The one factor that determines your children's personalities more than anything else.

Does the order in which I gave birth to my three children determine their personality?

Doctor Gail Gross, a Human and Education Expert and author who recently wrote an article for The Huffington Post, firmly believes that not only does it determine their personality, it also defines them.

Bern’s kids.

Birth order is as important as gender and almost as important as genetics. It gets back to the old nurture vs. nature business. In my experience as an educator and a researcher, I know that no two children have the same set of parents, even though they live in the same family.

Why? Because parents are different with each of their children, and no two children ever take the same role.

If so, surely the size of the family is also is of consequence? If this theory is correct, then an only child for example, is going to be vastly different to say a child born into the Duggar family who at last count, had 19 children.

If we were to generalise though (and I’m about to) and compare Dr. Gross’ findings with my very own circumstances, a mother with three children, then I guess I’d have to agree with her findings.

Which are as follows:

First Child – The Achiever

The first child is, in hindsight, the one with the most amount of pressure applied upon them. It’s like they have a giant spotlight shone upon them by not only their parents but also their immediate family and close friends. Are they sitting up at 6 months? Can they walk by 12? I remember celebrating (and calling my husband) when I taught my first child to wink at me. TO WINK AT ME. The kid probably just had something in her eye.

This is the child that you diligently read to each night, record each tooth loss and seriously consider calling Mensa when they wave goodbye for the first time. Plans are being made for this kid and let’s face it; they can’t help but be aware your expectations. Even if by the time number two comes around and they are no longer your sole focus, they want to impress you. They will forever live to please.

Is my own firstborn testament to this? Well, the result of an E+ in Maths might suggest otherwise, however if you look at the A+ she has recently received in English, History Art and French, then yes, this may indicate that she’s just choosing to succeed in a different area. That and I’m about to invest in some heavy duty maths tutoring.

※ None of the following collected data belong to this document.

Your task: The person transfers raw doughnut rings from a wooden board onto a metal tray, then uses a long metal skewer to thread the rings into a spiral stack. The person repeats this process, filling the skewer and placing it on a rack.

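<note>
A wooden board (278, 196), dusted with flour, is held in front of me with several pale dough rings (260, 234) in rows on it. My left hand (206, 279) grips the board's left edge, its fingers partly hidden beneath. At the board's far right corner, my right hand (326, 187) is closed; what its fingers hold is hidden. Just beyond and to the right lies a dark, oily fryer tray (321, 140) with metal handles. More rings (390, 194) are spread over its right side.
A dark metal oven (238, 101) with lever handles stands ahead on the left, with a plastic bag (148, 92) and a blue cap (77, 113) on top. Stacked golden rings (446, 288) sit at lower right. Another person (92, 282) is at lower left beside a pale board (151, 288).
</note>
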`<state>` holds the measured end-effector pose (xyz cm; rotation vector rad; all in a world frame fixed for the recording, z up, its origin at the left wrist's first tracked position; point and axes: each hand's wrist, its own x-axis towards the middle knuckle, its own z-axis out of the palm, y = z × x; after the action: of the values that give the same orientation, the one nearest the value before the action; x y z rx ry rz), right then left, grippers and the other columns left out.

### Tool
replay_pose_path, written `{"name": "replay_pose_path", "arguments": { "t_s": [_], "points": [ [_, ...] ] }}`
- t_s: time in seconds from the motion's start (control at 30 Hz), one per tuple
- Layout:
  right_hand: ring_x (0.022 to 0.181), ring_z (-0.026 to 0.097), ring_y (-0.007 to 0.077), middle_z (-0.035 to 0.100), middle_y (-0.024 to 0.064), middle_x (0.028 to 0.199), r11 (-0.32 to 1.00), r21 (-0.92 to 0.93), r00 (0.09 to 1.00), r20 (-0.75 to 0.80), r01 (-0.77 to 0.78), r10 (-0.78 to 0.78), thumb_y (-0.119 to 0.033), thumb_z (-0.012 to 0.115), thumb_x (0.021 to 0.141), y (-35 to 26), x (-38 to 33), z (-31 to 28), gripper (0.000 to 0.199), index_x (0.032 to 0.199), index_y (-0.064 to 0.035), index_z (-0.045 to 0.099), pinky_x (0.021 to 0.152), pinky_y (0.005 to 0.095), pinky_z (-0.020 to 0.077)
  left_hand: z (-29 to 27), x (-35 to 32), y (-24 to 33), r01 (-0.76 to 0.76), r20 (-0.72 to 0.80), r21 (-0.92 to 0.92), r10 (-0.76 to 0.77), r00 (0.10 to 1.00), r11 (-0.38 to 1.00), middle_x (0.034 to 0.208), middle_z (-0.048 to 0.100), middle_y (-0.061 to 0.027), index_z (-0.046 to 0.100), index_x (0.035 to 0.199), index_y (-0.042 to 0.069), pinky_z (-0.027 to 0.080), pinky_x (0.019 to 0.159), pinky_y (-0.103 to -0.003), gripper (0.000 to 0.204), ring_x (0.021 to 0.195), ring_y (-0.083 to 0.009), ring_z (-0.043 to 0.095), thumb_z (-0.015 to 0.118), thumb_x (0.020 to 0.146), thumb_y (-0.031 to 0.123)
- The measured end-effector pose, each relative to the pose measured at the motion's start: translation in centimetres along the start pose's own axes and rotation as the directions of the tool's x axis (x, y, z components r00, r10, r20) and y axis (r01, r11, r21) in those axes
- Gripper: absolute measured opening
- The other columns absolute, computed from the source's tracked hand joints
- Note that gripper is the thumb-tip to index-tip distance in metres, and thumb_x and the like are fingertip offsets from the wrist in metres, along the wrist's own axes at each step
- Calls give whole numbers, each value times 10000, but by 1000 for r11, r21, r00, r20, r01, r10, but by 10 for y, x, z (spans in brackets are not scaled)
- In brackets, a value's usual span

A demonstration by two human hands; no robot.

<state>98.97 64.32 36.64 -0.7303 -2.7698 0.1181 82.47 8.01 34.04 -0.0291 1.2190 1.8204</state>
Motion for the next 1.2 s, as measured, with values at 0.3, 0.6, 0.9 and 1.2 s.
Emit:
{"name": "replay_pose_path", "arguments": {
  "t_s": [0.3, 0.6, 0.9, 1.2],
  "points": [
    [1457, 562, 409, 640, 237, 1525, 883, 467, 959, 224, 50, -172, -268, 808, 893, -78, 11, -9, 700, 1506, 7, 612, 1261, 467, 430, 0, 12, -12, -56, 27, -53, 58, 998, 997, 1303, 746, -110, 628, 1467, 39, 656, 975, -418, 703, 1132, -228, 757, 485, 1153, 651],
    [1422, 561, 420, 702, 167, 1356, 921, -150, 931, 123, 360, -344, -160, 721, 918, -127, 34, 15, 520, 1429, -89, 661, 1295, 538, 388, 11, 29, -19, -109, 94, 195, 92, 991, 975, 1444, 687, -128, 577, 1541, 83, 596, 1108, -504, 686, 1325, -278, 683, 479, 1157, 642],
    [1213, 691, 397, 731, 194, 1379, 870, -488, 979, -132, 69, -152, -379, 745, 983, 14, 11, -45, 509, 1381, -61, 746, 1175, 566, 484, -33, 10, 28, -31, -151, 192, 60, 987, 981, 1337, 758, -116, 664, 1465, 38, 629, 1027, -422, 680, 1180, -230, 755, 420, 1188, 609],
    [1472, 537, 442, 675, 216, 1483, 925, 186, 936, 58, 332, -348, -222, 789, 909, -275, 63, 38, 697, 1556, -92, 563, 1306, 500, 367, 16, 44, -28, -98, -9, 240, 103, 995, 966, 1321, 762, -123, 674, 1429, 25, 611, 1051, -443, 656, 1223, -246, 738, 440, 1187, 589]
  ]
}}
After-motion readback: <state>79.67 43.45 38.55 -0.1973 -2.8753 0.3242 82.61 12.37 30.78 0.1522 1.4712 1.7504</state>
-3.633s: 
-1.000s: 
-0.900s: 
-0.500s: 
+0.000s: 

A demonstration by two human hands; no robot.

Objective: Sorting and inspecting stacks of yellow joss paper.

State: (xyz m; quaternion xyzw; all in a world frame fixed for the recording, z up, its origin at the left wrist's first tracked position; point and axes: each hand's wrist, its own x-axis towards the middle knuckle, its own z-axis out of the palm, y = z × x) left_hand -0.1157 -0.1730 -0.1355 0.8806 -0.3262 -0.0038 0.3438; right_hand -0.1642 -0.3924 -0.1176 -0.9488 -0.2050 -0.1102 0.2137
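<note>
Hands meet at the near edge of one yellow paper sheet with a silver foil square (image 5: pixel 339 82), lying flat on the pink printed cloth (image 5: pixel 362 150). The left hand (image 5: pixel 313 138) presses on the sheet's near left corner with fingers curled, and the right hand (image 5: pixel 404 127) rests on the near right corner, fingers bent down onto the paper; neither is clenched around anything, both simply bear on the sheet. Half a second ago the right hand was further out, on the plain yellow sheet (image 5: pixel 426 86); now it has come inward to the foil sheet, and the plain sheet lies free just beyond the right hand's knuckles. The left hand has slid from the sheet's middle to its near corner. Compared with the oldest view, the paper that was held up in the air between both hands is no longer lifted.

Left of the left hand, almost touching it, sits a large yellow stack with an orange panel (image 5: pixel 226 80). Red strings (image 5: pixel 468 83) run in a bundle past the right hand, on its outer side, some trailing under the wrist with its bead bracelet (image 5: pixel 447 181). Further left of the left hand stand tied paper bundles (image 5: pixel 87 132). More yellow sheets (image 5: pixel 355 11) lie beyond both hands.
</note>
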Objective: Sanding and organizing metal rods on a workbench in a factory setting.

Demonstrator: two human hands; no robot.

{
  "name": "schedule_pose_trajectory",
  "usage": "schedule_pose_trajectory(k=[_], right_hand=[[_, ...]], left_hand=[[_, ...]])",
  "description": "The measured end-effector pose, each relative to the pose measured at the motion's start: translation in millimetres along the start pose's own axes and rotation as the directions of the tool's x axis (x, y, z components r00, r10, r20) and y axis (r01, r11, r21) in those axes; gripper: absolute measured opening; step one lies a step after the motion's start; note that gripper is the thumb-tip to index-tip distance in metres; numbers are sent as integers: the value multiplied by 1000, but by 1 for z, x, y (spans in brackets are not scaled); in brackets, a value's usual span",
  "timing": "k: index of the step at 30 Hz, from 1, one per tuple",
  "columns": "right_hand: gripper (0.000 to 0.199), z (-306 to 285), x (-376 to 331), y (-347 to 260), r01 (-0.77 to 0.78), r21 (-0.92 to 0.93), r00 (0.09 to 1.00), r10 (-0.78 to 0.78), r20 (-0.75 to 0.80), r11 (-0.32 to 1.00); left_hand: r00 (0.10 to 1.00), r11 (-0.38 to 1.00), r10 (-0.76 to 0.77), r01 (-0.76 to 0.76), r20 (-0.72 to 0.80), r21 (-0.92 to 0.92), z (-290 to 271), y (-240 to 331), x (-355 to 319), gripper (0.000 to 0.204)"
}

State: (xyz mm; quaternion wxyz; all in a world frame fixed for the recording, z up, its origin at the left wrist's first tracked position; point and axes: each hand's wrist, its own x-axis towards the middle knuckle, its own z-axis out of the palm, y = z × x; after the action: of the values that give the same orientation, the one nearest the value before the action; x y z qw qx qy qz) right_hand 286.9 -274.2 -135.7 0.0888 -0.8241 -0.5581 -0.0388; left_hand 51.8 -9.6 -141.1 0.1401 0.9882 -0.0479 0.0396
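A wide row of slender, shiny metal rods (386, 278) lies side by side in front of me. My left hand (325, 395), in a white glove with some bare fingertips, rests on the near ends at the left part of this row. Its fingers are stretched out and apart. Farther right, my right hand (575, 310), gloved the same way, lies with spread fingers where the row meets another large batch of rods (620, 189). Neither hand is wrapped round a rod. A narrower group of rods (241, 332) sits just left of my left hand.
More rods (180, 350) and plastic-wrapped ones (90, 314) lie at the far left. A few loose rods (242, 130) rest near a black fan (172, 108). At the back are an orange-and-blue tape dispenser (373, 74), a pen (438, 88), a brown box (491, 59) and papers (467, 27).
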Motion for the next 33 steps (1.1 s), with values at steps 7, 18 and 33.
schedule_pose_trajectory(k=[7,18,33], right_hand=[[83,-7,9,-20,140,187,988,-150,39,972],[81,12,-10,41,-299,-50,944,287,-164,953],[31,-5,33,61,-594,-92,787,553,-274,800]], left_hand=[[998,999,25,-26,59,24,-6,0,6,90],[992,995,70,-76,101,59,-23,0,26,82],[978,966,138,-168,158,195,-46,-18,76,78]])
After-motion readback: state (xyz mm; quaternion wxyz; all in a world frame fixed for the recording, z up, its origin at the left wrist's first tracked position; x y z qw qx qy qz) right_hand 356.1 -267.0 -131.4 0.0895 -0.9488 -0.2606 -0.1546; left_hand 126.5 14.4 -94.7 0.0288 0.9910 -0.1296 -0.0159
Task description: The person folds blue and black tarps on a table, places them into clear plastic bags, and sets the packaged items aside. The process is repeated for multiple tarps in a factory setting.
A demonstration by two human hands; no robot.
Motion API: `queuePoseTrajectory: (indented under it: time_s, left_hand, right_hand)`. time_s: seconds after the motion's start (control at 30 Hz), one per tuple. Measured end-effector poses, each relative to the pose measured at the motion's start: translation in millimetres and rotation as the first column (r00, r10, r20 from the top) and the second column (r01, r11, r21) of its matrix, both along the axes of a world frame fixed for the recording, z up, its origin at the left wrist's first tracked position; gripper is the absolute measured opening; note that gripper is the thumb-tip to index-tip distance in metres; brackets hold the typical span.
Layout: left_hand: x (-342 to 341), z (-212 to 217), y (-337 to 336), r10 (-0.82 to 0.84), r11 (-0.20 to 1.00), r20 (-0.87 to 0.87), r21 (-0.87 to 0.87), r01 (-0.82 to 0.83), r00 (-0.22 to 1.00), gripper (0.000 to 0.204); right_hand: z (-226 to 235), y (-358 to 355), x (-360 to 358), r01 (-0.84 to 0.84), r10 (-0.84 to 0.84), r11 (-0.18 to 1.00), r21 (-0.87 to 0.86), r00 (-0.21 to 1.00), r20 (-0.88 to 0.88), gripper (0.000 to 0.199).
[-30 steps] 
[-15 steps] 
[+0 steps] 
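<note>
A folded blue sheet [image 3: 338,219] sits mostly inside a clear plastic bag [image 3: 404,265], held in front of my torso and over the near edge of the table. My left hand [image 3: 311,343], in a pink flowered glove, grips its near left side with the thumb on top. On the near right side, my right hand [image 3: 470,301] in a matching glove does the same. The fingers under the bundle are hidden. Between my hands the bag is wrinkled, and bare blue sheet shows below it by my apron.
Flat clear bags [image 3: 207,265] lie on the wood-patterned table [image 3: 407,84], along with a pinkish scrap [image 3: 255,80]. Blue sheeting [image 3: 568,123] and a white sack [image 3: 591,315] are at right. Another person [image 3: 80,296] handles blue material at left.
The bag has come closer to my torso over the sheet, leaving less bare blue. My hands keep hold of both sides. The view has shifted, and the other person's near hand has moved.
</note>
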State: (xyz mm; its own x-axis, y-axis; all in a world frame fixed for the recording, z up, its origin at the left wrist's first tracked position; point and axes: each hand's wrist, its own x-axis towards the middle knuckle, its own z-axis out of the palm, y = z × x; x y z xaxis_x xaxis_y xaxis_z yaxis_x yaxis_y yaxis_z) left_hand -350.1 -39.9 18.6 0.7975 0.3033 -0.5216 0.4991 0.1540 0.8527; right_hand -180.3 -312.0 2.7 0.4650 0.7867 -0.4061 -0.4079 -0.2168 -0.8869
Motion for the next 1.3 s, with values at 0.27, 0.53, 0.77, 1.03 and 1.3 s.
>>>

Number Two – The Peacemaker

To be fair, I am number two of two. I am or should I say I was, the peacemaker. I seemed to be a sounding board for all of my mother’s railings against the world and all of our family’s failings. Meanwhile I totally wanted to be a number three child, wild, loose and allowed to just part-ee.


My own number two is also a peacemaker. He cannot, I repeat, CANNOT, sleep if there is some kind of issue outstanding. He is basically Switzerland in our household. In fact, I’m pretty sure his negotiation skills for fairness will see him secure a post at the UN.

Number three – The life of the party

Or the hurricane on two legs as he often referred to in our household. This child has been awarded the most freedom and if I’m dead honest, has often been left to figure out life, all by himself. It’s hard to say if this is why he can immerse himself into any social situation and make friends, almost instantly, or if that was just always the kind of kid he was going t be.

Although Jack may not be intellectually the smartest kid around (he asked me today if sometimes I just forget how to “Mum”) he is confident and coordinated and maybe that’s all a kid of 7 needs to fit in and succeed. Maybe that’s all any of us need.

The Lone wolf

If of course there are no siblings and therefore, no sibling sequence, this whole theory is just hokey and deserves to be thrown out the window.

This child will often gain more intelligence because they are surrounded by adults and mature differently as a result. This isn’t a bad thing; it’s just how it goes. Do they miss out? They miss out on Chinese burns and they probably miss out on having to wait for the toilet but really, no. Well, it’s hard to tell. I have friends who are only children that now, as grown adults, wish that they had siblings if only to palm off some of the responsibility of their aging parents onto.

This though, isn’t about whether you should have grown up with brothers or sisters. It’s about the order in which you entered the world and whether, as a result, you became the person you became.

I’d like to think that the science dedicated to it all is at least half true. I’d also like to think that nothing defines you. Or more, that you can be all three. You can achieve, you can be a peacemaker and that you can also have a good time. All in good measure. I suppose, as parents, it’s our job to make sure that our children don’t feel pressure as children to fit into any one category.

What about you? What are you? An achiever, a Peacemaker or the Life of the Party? Where did you come in the order and do you fit the study at all?